Tra le specialità fuori regione, le “fusillaie” del Premiato Pastificio Afeltra di Gragnano (anche produttori private label Eataly) hanno realizzato in diretta i fusilli freschi presentati nella versione corta, con tartufo nero. Il prosciutto toscano dop di Falaschi tagliato al momento, il salame al Montepulciano d’Abruzzo, la ventricina, le patate di Avezzano cotte a vapore con la buccia, spezzate a mano e poi fritte hanno completato l’offerta. Molti di essi sono presenti con un punto vendita ad Eataly Ostiense che, nella filosofia aziendale, nella selezione dei corner racconta non solo un prodotto ma anche ingredienti e filiera, anche ai 400 mila alunni all’anno nelle scuole Eataly che, pur varcando i confini nazionali, prepara le stesse ricette con gli stessi ingredienti per l’80% dei prodotti dovunque nel mondo, secondo una filosofia “quasi anti-economica: converrebbe adeguarsi a quello che si trova, invece c’è massima enfasi sul nostro dna”, specifica l’amministratore delegato, che a proposito dei negozi italiani parla invece della necessaria esigenza di rinnovo: “Abbiamo ristrutturato Genova e ora Milano Smeraldo e Roma; le aperture a Roma Termini, Orio al Serio, Dorno (autostrada A7 Milano Genova) sono stati un successo; più che altro adesso sugli storici dobbiamo ristrutturare, come tutti i brand c’è bisogno di una continua innovazione”.

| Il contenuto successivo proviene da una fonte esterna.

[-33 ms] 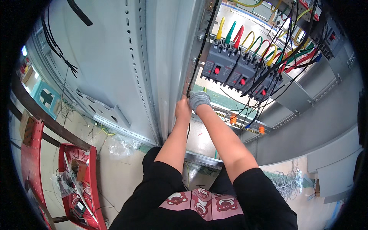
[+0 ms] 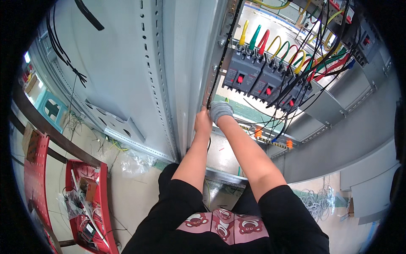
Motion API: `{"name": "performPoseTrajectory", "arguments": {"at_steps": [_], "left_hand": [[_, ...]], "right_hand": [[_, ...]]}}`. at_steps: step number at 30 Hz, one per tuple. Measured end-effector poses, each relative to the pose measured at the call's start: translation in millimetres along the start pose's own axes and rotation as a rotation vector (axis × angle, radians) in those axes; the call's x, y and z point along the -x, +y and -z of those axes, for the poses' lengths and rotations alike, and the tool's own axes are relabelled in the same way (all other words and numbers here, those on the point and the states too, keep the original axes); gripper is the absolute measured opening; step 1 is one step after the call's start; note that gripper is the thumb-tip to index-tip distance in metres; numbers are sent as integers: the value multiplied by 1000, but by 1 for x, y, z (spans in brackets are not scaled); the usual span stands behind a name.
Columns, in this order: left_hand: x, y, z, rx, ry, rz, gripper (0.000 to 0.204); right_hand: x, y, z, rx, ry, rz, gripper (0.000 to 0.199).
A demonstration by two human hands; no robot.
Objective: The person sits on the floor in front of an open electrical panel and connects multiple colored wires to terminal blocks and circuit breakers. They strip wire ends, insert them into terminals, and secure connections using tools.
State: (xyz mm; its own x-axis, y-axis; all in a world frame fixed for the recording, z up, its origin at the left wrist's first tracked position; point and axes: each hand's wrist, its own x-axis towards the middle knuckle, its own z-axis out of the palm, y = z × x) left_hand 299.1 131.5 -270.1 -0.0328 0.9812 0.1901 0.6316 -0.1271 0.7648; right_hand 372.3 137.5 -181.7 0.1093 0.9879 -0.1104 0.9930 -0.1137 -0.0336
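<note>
Both hands are at work low on the left perforated upright point(image 2: 217, 58) of a grey metal switchgear cabinet. The bare left hand point(image 2: 203, 121) is curled, its fingertips at the lower visible stretch of a black cable point(image 2: 229, 40) running down that upright. The right hand point(image 2: 220, 111), in a grey knitted glove, is just beside it; its fingers are hidden. Whether either hand has hold of the cable cannot be told.

Right of the upright stand three moulded-case circuit breakers point(image 2: 243, 73) with red toggles, yellow, green and red leads on top. Loose black wires point(image 2: 284, 91) hang across them. Orange insulators point(image 2: 258, 132) sit below.

In this inspector's judgement, the step in hand is close two-handed work on the cable at the upright. The next move calls for a firm fingertip hold, clear of the upright's edge.
</note>
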Motion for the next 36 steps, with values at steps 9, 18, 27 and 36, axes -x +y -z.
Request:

Un giro d’Italia che, dalla nascita a Monticello d’Alba nei primi anni Duemila, è divenuto un giro del mondo, per arrivare a un traguardo come la sponsorizzazione della maglia bianca – poco più di 20 giorni di corsa, in volata e verso lo sprint finale, giusto il tempo di ammirare bravura e semplicità di Antonio Tiberi che dichiara che il piatto preferito della sua terra sono i cannelloni al ragù della nonna, e poi via per nuovi progetti.